» What needs to be done: In how many lines of the material below does the string "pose" appear? Answer with a single number.

○ ○ ○ ○

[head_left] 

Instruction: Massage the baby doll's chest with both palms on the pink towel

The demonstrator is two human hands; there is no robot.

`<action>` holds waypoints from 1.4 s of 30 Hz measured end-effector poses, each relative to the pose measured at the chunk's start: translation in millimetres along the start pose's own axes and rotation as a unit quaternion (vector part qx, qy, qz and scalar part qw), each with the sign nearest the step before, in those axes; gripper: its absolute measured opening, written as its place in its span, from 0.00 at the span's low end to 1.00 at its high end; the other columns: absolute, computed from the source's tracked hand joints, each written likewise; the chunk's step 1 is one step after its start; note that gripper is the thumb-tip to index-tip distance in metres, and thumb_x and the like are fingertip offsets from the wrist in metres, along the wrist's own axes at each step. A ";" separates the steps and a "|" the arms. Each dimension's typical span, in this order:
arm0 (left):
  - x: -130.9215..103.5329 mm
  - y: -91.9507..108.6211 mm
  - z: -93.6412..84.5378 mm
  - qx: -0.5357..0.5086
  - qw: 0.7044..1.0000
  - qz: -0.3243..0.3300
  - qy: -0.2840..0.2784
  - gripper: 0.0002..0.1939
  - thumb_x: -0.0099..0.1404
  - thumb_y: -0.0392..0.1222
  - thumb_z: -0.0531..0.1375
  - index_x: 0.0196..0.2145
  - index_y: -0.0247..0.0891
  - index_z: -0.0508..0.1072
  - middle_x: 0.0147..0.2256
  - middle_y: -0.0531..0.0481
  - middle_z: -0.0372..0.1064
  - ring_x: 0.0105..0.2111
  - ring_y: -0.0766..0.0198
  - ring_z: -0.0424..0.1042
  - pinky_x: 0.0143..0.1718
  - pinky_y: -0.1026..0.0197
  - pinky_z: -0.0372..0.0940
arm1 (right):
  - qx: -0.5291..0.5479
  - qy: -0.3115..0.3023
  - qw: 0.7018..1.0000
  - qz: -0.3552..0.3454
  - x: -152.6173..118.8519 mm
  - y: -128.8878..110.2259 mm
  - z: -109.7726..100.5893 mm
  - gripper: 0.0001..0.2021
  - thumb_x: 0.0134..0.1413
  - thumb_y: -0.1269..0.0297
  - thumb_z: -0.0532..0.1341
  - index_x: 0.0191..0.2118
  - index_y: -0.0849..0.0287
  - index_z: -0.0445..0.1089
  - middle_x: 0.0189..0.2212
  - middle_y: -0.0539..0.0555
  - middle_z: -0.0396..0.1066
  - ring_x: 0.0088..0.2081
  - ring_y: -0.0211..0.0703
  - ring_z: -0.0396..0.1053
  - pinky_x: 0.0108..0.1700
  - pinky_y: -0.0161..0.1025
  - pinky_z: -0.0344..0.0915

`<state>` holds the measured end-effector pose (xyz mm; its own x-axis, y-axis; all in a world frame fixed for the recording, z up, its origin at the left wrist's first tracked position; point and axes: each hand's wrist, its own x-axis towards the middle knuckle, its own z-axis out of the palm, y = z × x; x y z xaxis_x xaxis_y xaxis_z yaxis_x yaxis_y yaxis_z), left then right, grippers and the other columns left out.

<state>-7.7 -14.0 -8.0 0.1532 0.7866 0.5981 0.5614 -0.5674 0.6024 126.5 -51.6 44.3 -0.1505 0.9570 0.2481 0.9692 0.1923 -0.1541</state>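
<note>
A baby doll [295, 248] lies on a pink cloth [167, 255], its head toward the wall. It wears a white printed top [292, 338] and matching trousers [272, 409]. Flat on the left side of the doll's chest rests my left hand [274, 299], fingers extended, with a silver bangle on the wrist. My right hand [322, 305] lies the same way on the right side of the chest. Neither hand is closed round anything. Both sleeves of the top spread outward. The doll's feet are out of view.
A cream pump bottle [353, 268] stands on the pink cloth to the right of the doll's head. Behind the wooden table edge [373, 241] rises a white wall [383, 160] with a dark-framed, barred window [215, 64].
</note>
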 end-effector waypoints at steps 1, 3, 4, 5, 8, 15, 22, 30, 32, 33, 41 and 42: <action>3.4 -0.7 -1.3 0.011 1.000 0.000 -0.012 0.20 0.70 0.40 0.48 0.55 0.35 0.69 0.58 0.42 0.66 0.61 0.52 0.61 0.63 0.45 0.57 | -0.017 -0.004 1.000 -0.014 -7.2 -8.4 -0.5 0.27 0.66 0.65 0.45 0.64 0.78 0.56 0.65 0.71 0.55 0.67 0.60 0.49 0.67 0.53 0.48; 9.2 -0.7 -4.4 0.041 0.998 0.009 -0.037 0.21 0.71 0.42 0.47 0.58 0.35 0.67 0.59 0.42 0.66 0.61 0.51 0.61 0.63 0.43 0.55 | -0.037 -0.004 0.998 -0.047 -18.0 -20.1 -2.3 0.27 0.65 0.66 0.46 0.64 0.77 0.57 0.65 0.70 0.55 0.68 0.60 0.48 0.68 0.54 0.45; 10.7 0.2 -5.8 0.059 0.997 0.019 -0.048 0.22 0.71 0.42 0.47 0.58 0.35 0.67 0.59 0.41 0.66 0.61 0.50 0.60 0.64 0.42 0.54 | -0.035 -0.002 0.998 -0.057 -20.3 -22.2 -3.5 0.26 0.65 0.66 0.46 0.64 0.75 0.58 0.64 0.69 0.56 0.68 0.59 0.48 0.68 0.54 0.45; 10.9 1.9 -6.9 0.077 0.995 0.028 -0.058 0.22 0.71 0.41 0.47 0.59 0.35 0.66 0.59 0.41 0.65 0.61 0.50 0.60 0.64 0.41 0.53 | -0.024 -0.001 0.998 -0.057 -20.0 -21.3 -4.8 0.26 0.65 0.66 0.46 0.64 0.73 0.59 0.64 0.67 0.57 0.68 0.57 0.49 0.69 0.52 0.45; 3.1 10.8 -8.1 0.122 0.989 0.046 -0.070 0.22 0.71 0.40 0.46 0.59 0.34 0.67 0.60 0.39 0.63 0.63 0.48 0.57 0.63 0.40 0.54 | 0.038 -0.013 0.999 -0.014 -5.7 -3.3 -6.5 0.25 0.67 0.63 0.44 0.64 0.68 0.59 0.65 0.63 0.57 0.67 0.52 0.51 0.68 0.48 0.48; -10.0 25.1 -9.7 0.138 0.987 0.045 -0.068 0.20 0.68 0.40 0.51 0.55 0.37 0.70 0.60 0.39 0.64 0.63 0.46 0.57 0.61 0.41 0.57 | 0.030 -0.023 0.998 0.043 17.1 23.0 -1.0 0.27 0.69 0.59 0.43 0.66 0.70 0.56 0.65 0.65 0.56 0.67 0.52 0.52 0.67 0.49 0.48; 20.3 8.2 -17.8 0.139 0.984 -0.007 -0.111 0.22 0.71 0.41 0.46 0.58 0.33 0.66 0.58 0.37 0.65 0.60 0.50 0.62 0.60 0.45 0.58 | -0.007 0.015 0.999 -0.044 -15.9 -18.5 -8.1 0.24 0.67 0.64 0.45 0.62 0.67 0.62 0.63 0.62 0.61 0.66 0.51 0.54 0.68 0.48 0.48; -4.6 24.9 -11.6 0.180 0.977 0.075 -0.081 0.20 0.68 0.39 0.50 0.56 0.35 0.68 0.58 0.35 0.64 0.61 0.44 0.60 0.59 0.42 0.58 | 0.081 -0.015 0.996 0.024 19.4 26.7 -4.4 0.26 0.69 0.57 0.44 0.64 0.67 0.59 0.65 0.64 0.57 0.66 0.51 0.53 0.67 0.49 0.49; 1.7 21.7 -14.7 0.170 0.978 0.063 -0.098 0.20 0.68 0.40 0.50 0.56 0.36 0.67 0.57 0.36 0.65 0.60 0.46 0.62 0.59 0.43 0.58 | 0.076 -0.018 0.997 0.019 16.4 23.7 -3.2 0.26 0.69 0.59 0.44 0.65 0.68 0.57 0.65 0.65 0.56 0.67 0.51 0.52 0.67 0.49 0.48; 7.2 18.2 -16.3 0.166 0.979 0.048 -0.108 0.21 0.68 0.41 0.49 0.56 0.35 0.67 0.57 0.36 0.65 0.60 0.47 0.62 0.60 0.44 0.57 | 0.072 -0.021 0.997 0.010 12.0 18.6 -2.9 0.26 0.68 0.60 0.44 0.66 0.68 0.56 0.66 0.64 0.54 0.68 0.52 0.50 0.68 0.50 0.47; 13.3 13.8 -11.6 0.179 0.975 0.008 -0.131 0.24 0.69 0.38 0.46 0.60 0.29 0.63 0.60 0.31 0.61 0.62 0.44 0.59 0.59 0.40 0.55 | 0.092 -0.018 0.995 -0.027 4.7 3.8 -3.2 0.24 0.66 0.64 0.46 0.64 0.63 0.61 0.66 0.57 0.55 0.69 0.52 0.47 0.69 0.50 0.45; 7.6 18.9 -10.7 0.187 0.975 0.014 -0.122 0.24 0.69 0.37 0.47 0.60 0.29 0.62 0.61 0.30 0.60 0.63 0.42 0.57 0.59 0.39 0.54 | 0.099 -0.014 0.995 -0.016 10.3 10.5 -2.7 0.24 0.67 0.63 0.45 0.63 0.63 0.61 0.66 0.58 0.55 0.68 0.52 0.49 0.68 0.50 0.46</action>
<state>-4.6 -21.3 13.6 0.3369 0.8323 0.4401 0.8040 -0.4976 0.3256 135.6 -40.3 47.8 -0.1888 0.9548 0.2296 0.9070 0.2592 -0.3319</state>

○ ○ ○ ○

» Result for this exercise: 2